Escovou os dentes, tomou um banho demorado,
maquiou-se, e vestiu-se com o rigor de alguém
que se prepara para ir a uma festa.
Ainda era cedo quando botou os pés na rua.
De alguma maneira até o ar lhe pareceu mais leve.
Respirou fundo, atravessou a rua, e sorriu para a primeira
pessoa que cruzou o seu caminho. Em seguida, sorriu
para a segunda, para a terceira, para a quarta e para
toda a gente que encontrou. Independente de cor, raça,
sexo, cabelo, perfume, jeito de falar. Ai meu Deus!
Fazia tanto tempo que ela não olhava para a cara das
pessoas, que até havia se esquecido de como elas eram
diferentes. No fim do dia voltou para casa.
Cansada, porém satisfeita.
Os músculos ao redor da boca doendo de tanto sorrir.
Não quis nem assistir a novela.
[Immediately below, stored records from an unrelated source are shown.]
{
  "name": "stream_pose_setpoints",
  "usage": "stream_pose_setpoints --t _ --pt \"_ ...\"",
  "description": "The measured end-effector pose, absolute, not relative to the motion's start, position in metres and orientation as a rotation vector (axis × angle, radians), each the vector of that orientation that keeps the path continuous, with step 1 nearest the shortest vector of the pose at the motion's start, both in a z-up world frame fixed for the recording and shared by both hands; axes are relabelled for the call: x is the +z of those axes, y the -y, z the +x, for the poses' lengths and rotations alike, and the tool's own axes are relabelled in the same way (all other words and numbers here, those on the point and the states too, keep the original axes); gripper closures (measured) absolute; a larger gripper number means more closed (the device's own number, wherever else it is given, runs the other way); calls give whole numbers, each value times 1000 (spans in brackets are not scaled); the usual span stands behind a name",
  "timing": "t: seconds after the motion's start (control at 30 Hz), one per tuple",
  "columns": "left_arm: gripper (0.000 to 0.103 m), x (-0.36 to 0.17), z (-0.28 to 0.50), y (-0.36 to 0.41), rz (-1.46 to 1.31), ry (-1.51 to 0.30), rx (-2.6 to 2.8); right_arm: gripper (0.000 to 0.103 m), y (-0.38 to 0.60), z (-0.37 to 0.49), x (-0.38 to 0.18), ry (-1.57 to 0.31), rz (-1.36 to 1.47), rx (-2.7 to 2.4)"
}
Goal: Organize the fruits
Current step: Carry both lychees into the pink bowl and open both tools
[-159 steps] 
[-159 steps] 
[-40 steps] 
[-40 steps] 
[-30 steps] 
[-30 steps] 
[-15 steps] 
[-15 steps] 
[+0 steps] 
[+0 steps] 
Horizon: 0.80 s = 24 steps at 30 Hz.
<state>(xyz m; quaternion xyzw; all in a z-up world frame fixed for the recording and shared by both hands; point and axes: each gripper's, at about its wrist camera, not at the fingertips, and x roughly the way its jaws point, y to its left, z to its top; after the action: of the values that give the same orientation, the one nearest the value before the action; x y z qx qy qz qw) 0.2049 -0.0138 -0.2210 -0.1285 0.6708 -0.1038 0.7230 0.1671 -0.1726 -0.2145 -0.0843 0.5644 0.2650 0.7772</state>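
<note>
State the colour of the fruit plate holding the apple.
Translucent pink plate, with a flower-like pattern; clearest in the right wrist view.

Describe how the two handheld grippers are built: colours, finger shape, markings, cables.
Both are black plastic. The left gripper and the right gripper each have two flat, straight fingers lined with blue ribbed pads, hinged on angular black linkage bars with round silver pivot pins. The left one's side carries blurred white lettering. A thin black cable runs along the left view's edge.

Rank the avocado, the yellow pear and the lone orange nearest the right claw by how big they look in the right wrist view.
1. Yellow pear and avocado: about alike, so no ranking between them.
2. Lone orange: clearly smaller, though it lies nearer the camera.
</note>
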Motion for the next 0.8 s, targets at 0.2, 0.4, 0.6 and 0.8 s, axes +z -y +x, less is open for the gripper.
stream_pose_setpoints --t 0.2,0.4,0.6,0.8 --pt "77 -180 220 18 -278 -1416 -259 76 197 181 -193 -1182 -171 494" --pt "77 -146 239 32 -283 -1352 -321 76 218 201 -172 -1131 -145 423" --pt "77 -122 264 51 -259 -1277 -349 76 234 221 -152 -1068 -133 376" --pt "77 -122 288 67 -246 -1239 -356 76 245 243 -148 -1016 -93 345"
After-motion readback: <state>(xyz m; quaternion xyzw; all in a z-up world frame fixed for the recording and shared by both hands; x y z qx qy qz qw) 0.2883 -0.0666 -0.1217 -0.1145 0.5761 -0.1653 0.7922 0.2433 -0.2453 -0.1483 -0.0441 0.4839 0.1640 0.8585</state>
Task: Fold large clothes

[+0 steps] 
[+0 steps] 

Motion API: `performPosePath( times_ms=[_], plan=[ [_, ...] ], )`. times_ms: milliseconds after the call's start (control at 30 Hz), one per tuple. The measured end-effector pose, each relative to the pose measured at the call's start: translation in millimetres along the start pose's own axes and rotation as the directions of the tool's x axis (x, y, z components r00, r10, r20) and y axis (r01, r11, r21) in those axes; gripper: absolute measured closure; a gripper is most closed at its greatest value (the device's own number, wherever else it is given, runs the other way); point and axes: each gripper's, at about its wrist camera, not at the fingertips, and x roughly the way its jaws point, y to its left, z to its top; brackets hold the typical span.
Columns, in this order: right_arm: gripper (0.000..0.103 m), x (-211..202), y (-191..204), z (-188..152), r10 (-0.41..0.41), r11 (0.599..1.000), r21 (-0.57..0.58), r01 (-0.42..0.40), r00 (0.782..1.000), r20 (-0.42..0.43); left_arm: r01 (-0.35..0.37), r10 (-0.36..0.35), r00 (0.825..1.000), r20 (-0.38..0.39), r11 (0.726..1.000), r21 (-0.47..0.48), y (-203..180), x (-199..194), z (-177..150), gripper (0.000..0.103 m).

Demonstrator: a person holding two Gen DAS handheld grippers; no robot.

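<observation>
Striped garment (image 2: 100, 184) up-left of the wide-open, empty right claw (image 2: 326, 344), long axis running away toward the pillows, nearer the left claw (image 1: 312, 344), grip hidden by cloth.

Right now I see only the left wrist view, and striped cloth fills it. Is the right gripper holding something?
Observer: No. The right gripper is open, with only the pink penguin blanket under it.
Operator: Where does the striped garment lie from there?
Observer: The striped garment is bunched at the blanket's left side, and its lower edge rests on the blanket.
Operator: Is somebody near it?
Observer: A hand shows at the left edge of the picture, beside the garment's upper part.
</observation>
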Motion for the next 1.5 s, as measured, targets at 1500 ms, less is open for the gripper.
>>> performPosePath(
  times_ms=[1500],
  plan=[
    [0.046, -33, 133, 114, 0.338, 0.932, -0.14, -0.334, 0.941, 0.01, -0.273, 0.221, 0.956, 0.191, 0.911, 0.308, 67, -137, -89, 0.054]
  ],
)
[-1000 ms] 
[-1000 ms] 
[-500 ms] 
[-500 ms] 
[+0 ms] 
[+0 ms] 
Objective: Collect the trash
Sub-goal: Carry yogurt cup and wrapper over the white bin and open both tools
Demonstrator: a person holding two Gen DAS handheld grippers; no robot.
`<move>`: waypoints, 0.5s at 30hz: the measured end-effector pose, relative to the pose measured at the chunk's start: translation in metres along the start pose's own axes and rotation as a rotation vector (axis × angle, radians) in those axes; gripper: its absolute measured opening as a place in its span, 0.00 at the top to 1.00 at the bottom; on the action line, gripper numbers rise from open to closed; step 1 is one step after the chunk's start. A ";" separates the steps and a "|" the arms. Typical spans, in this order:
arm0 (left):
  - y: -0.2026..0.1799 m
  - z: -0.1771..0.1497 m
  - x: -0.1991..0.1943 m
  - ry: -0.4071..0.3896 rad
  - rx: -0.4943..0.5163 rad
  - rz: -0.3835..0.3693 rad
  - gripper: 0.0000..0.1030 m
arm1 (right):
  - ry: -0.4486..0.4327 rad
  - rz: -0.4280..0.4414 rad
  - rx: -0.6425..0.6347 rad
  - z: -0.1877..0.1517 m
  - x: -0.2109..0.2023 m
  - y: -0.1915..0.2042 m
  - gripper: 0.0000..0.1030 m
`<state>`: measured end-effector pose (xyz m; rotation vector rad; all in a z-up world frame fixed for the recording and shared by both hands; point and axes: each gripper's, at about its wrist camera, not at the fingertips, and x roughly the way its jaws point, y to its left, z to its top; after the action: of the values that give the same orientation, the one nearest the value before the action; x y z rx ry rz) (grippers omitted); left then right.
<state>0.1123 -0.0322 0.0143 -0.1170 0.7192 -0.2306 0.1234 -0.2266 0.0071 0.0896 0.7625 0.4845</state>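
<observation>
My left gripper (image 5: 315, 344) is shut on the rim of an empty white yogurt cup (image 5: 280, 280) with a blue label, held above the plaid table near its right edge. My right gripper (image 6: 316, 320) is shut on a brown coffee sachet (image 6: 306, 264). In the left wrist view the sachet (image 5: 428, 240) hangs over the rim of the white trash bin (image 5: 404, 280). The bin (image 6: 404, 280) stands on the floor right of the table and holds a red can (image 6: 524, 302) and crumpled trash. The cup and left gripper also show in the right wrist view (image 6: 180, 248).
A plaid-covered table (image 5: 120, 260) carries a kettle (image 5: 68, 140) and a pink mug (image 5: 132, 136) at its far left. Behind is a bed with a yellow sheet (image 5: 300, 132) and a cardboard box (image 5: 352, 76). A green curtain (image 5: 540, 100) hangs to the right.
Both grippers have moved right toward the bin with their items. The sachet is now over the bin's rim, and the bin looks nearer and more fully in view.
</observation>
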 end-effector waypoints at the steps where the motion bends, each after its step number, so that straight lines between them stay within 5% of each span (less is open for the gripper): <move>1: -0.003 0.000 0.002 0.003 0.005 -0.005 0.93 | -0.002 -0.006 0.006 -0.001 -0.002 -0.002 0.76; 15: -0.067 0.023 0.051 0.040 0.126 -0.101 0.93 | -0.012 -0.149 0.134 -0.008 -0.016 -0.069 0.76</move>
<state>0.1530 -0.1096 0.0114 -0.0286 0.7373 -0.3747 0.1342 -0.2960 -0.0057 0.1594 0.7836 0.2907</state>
Entrou na cama e
agradeceu a Deus por aquele dia especial.
E fez um pedido. Que todo os dias fossem especiais.
Para todas as pessoas desse mundo.
Especialmente para àquelas que haviam lhe
virado o rosto enquanto sorria.
E também para aqueles, que como os últimos,
certamente um sorriso-troco lhes negariam.